On Friday morning, Arsen got up earlier than normal, showered, and came back to bed to cuddle with me for a few minutes before I had to get up and get ready for work. We were laying in bed chatting about the baby, he had his hand on my belly and was feeling him kick, and it was all very sweet. I reached down to the foot of the bed and pulled Addie up to join in on the cuddling, and it was this perfect little cheesy moment of happiness for me. I had my love and my little baby dog and my boy kicking around in my belly. And then I started getting a little sad.
Addie will always be my first "baby". I've gone on and on about how nervous I am about how much her little life is going to change when baby boy arrives, and the closer we get the more I worry. As we laid there talking, I started telling Arsen a bit about how concerned I am.
Arsen is Addie's world. She loves her mama, don't get me wrong, but I'm more the one she wants at night when she's sleepy and she wants to curl up in a warm lap, or who she wants when she's feeling sick and needs to cuddle. She comes to me for food and love, and I'm perfectly happy with that arrangement. But her dad...man oh man does she love him. If she wants to play, he's her guy. And when it gets to be the time of night when he should be getting home from work she seems to sense it and she starts watching the back door.
Right now, anytime Arsen or I come home Addie runs to the door and jumps around and wags her tail and jumps up to be petted.

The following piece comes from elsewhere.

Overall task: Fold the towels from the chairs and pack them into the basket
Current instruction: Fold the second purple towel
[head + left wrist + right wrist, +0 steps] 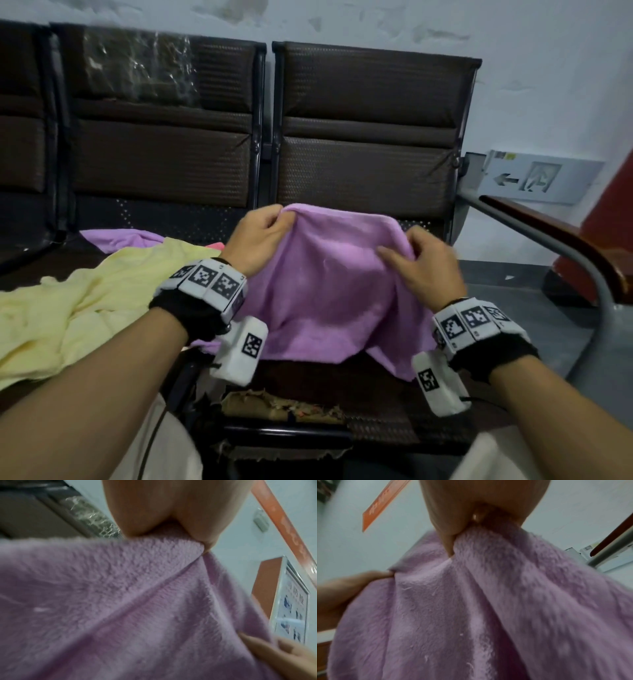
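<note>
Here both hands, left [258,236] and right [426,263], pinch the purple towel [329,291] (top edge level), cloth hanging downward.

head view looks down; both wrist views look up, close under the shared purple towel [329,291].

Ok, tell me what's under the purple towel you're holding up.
Under the purple towel, the dark chair seat shows, its front edge torn. Whatever lies further back on the seat is covered by the hanging cloth.

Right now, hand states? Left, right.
Left hand: closed, pinching the purple towel at its top edge.
Right hand: closed, gripping the same towel's top edge.
</note>
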`<state>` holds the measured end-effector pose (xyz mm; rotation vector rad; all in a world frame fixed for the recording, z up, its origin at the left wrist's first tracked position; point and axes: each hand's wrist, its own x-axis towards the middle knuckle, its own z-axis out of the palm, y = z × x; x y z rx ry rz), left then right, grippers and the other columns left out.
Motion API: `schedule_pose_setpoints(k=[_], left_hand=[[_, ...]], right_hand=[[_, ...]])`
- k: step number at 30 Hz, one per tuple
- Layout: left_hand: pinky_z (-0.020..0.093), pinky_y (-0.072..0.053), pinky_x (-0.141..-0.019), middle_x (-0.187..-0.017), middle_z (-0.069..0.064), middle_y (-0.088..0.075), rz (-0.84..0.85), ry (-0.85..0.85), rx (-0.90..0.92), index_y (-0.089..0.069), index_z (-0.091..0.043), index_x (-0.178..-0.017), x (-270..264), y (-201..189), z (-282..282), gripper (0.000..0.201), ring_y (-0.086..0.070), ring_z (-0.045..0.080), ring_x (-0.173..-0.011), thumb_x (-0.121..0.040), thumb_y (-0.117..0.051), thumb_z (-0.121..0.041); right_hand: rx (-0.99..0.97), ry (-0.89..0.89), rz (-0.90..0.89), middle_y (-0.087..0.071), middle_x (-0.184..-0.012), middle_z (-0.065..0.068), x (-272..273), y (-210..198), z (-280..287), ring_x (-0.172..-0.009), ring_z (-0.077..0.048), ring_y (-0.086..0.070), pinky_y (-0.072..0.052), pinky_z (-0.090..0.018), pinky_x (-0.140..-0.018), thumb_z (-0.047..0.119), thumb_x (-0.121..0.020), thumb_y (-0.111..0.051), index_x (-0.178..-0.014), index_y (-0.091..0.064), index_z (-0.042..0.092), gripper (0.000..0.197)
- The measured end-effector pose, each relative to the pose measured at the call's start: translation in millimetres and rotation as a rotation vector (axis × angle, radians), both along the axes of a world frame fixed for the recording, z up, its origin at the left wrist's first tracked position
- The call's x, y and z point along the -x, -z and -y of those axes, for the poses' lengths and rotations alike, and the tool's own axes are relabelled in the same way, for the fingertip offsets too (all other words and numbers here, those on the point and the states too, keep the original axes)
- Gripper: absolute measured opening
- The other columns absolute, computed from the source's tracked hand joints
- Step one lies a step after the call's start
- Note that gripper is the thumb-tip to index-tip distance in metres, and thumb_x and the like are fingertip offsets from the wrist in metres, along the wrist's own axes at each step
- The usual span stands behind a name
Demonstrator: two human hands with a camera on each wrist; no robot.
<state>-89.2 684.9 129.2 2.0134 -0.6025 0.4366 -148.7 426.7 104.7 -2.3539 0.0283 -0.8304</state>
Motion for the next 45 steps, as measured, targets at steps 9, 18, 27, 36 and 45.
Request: schedule_pose_setpoints(k=[9,18,27,36,45], left_hand=[[0.036,-0.041,-0.064,-0.065,0.018,-0.056,-0.359,0.110,-0.323,-0.054,0.001,-0.066,5,30,-4,0.048,-0.048,0.017,-0.064,-0.096,-0.049,-0.036],[0.033,-0.040,-0.079,-0.086,0.018,-0.057,-0.396,-0.298,0.157,-0.061,0.005,-0.087,-23,28,-15,0.041,-0.051,0.024,-0.084,-0.099,-0.041,-0.029],[0.031,-0.048,-0.081,-0.085,0.005,-0.066,-0.536,-0.072,-0.473,-0.066,-0.019,-0.072,-18,51,-5,0.025,-0.059,0.020,-0.085,-0.089,-0.055,-0.033],[0.030,-0.045,-0.083,-0.095,0.007,-0.065,-0.540,-0.042,-0.578,-0.062,-0.018,-0.081,-18,57,2,0.023,-0.059,0.022,-0.093,-0.094,-0.048,-0.030],[0.035,-0.048,-0.092,-0.100,0.006,-0.069,-0.451,0.058,-0.350,-0.069,-0.014,-0.090,-9,48,25,0.025,-0.062,0.022,-0.100,-0.094,-0.052,-0.032]], right_hand=[[0.430,-0.348,-0.825,-0.063,-0.094,0.009,9,33,6,-0.089,-0.013,-0.058,-0.042,-0.025,-0.074,0.040,-0.064,-0.084,-0.107,-0.061,0.026,0.051],[0.471,-0.386,-0.866,-0.063,-0.093,0.005,-6,50,1,-0.089,-0.015,-0.059,-0.048,-0.030,-0.082,0.025,-0.074,-0.073,-0.071,-0.064,0.024,0.009],[0.553,-0.375,-1.001,-0.061,-0.119,-0.001,-21,75,-24,-0.107,-0.019,-0.057,-0.040,-0.023,-0.087,0.028,-0.078,-0.073,-0.134,-0.045,0.021,0.063],[0.728,-0.304,-1.186,-0.062,-0.102,0.002,-17,64,-6,-0.095,-0.020,-0.057,-0.047,-0.028,-0.086,0.053,-0.066,-0.079,-0.107,-0.062,0.021,0.054],[0.566,-0.222,-0.846,-0.056,-0.068,0.007,5,42,11,-0.068,-0.015,-0.055,-0.042,-0.024,-0.060,0.044,-0.076,-0.074,-0.073,-0.059,0.020,0.029]])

Then she runs over to the chair in the living room and jumps up on the back of it so she can be on our level and get in some more affection. We both dote on her for a few minutes after we get home no matter how long we've been gone. I always ask her about her day, if she was a good girl, etc....I know, ridiculous. Arsen, on the other hand, almost always says something along the lines of "Hi mamiczka (mom-ich-ka)" or "Hi solniczka (sol-nich-ka)" and loves on her for awhile. (By the way, what he's saying is hi mama or hi sunshine in Russian. And that spelling was my terrible attempt at guessing how it might possibly be spelled, but I'm sure I was horribly off base.) She gets 100% of our attention for several minutes, and she just eats it up.
The thing I'm concerned about is how much this will change here in a year or so. When the baby is big enough, I know he will run to the door the minute he hears his papa coming in. And I know that Arsen is going to immediately pick that little guy up and love on him like crazy. And in my mind, I see poor Addie jumping up, begging for attention, and getting ignored. And it breaks my freaking heart!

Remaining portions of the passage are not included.